Every line with the string "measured" in it belongs in your answer, so copy them all from the data.

▸ MATERIAL PROVIDED:
____
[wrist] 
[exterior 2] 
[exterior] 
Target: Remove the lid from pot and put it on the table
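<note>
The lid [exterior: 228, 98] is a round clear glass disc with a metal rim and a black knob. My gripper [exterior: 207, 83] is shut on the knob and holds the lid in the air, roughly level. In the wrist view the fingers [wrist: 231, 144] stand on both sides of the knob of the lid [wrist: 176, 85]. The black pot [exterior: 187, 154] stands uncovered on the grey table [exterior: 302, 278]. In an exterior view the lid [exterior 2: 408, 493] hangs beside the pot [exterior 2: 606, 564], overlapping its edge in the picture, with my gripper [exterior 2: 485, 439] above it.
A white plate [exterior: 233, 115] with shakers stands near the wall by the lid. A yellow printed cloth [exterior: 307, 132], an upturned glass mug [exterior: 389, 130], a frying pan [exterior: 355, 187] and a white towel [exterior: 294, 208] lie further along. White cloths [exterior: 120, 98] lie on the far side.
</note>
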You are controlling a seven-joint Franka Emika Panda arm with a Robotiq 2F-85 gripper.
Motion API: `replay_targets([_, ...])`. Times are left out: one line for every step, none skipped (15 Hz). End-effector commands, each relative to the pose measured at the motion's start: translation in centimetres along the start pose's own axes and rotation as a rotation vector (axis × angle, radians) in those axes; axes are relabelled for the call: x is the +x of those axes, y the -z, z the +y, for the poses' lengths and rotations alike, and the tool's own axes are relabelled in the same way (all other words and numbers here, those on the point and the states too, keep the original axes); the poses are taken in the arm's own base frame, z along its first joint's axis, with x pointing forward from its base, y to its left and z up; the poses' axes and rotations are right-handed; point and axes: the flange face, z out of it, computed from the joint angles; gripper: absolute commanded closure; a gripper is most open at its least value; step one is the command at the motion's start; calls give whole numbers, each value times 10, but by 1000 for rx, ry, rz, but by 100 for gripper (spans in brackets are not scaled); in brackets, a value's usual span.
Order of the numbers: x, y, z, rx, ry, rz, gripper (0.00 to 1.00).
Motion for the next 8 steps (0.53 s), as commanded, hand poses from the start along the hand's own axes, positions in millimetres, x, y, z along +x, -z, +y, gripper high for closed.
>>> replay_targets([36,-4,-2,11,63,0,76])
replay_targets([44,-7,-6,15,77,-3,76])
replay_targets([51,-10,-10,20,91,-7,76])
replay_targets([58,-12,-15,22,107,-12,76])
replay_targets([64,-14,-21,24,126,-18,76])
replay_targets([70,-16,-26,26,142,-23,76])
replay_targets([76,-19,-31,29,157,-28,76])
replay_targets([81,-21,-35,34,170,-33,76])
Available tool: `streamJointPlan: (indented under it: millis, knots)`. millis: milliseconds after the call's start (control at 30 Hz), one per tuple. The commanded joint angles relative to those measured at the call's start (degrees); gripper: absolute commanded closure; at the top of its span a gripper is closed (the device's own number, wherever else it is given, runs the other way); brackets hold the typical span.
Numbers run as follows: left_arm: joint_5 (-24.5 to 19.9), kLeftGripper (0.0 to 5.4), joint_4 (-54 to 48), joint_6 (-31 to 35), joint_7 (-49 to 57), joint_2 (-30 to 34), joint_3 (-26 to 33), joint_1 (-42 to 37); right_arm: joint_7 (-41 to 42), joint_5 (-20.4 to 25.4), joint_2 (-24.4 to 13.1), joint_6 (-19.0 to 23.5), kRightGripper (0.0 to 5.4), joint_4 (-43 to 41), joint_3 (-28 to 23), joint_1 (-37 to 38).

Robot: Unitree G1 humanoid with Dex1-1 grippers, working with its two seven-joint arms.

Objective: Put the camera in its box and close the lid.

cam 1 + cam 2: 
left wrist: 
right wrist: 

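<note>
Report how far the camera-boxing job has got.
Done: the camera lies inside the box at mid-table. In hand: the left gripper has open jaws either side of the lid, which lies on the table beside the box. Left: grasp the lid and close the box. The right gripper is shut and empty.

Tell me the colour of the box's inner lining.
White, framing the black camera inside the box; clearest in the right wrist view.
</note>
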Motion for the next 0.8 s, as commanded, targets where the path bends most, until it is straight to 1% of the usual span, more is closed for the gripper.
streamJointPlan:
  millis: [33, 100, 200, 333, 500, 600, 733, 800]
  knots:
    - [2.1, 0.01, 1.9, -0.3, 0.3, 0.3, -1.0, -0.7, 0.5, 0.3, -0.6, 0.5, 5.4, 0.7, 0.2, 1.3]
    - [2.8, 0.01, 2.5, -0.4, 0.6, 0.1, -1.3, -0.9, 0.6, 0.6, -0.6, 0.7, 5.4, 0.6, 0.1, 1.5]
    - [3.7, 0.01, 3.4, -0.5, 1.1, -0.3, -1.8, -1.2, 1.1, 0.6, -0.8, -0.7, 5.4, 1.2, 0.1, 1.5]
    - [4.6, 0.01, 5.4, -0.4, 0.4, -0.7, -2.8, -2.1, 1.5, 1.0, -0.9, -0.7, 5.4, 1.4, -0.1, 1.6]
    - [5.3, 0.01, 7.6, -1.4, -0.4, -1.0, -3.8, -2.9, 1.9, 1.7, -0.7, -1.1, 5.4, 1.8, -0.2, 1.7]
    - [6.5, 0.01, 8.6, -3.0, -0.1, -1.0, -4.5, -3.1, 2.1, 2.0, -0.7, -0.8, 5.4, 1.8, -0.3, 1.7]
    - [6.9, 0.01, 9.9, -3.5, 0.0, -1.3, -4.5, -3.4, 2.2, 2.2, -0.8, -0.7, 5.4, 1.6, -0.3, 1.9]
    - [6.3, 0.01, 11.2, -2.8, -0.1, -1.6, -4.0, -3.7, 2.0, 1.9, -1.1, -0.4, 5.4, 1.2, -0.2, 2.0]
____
▸ EXERCISE OUTPUT:
Motion API: `replay_targets([_, ...])`. Times are left out: one line for every step, none skipped (15 Hz). End-effector commands, each relative to the pose measured at the motion's start: translation in centimetres along the start pose's own axes and rotation as a rotation vector (axis × angle, radians) in those axes; axes are relabelled for the call: x is the +x of those axes, y the -z, z the +y, for the poses' lengths and rotations alike, and the tool's own axes are relabelled in the same way (all other words and numbers here, those on the point and the states too, keep the original axes); the poses are taken in the arm's own base frame, z along its first joint's axis, with x pointing forward from its base, y to its left and z up; the poses' axes and rotations are right-handed; point and axes: the flange face, z out of it, computed from the joint angles; gripper: absolute commanded closure; a gripper is most open at its least value; step one is the command at the motion's start; calls give whole numbers, each value times 10, but by 1000 for rx, ry, rz, but by 100 for gripper (spans in brackets are not scaled); in brackets, a value's usual span.
Available tool: `streamJointPlan: (indented under it: millis, knots)`. millis: milliseconds after the call's start (control at 30 Hz), one per tuple. The commanded joint angles relative to those measured at the call's start (degrees); gripper: absolute commanded closure; at the top of its span a gripper is closed (the device's own number, wherever else it is given, runs the other way); brackets hold the typical span.

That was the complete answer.